#### [Task to complete]
Give back the full listing, exactly as it is.

►

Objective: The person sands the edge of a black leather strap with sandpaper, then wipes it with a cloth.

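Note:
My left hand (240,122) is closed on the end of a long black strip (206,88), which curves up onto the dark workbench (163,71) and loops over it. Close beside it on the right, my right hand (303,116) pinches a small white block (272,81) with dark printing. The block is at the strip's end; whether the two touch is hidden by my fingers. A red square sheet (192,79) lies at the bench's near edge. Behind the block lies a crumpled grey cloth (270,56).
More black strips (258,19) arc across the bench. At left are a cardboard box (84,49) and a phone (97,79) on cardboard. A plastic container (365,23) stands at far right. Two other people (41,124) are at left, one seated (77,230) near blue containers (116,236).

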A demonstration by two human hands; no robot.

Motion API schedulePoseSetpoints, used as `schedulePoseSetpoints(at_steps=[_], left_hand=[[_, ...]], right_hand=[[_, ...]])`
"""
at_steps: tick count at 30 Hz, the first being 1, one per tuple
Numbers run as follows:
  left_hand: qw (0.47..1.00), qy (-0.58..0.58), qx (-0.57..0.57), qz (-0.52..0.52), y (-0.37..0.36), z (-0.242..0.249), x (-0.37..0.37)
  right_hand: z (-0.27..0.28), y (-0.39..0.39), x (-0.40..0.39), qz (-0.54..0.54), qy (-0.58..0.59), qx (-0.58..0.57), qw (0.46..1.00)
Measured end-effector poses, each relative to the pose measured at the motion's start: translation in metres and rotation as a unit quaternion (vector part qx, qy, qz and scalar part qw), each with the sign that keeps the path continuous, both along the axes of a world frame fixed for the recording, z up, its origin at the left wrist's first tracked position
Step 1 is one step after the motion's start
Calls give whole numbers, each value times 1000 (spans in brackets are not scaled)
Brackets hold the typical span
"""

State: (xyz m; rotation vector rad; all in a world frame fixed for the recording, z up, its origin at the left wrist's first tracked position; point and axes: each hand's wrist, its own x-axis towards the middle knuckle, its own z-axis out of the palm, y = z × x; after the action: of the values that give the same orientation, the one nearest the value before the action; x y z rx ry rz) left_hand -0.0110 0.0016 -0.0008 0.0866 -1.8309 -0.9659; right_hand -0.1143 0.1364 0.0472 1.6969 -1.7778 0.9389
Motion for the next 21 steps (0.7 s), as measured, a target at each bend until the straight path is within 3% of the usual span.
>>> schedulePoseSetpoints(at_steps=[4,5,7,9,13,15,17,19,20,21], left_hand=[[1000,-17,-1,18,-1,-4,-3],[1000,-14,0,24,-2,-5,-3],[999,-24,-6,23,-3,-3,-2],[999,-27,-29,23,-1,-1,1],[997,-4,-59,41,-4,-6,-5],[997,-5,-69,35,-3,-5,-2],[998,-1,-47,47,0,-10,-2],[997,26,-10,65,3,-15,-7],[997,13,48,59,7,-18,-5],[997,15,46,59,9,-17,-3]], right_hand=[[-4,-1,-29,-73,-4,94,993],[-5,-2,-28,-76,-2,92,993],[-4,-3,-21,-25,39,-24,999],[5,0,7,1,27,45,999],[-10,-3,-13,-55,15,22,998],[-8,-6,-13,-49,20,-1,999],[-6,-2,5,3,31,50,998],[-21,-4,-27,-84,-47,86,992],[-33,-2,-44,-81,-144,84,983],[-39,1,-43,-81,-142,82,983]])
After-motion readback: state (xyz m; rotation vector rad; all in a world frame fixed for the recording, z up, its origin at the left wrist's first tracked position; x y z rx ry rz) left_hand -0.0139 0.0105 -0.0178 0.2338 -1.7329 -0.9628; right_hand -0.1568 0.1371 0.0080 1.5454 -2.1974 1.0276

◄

#### [Written solution]
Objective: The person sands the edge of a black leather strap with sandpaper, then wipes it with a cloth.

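Note:
My left hand (240,122) is closed on the end of a long black strip (206,88), which curves up onto the dark workbench (163,71) and loops over it. Close beside it on the right, my right hand (303,116) pinches a small white block (272,81) with dark printing. The block is at the strip's end; whether the two touch is hidden by my fingers. A red square sheet (192,79) lies at the bench's near edge. Behind the block lies a crumpled grey cloth (270,56).
More black strips (258,19) arc across the bench. At left are a cardboard box (84,49) and a phone (97,79) on cardboard. A plastic container (365,23) stands at far right. Two other people (41,124) are at left, one seated (77,230) near blue containers (116,236).
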
A demonstration by two human hands; no robot.

Motion API schedulePoseSetpoints, used as `schedulePoseSetpoints(at_steps=[_], left_hand=[[_, ...]], right_hand=[[_, ...]])`
"""
at_steps: tick count at 30 Hz, the first being 1, one per tuple
Numbers run as follows:
  left_hand: qw (0.47..1.00), qy (-0.58..0.58), qx (-0.57..0.57), qz (-0.52..0.52), y (-0.37..0.36), z (-0.242..0.249), x (-0.37..0.37)
  right_hand: z (-0.27..0.28), y (-0.39..0.39), x (-0.40..0.39), qz (-0.54..0.54), qy (-0.58..0.59), qx (-0.58..0.57), qw (0.46..1.00)
Measured end-effector poses, each relative to the pose measured at the motion's start: translation in metres and rotation as a unit quaternion (vector part qx, qy, qz and scalar part qw), each with the sign that keeps the path continuous, both along the axes of a world frame fixed for the recording, z up, its origin at the left wrist's first tracked position
Step 1 is one step after the motion's start
Calls give whole numbers, each value times 1000 (spans in brackets are not scaled)
Brackets hold the typical span
"""

State: (xyz m; rotation vector rad; all in a world frame fixed for the recording, z up, its origin at the left wrist's first tracked position; point and axes: each hand's wrist, its own x-axis towards the middle knuckle, its own z-axis out of the palm, y = z × x; after the action: of the values that give the same orientation, the one nearest the value before the action; x y z rx ry rz) left_hand -0.0110 0.0016 -0.0008 0.0866 -1.8309 -0.9659; right_hand -0.1143 0.1364 0.0472 1.6969 -1.7778 0.9389
Motion for the next 21 steps (0.7 s), as measured, a target at each bend until the straight path is within 3% of the usual span.
>>> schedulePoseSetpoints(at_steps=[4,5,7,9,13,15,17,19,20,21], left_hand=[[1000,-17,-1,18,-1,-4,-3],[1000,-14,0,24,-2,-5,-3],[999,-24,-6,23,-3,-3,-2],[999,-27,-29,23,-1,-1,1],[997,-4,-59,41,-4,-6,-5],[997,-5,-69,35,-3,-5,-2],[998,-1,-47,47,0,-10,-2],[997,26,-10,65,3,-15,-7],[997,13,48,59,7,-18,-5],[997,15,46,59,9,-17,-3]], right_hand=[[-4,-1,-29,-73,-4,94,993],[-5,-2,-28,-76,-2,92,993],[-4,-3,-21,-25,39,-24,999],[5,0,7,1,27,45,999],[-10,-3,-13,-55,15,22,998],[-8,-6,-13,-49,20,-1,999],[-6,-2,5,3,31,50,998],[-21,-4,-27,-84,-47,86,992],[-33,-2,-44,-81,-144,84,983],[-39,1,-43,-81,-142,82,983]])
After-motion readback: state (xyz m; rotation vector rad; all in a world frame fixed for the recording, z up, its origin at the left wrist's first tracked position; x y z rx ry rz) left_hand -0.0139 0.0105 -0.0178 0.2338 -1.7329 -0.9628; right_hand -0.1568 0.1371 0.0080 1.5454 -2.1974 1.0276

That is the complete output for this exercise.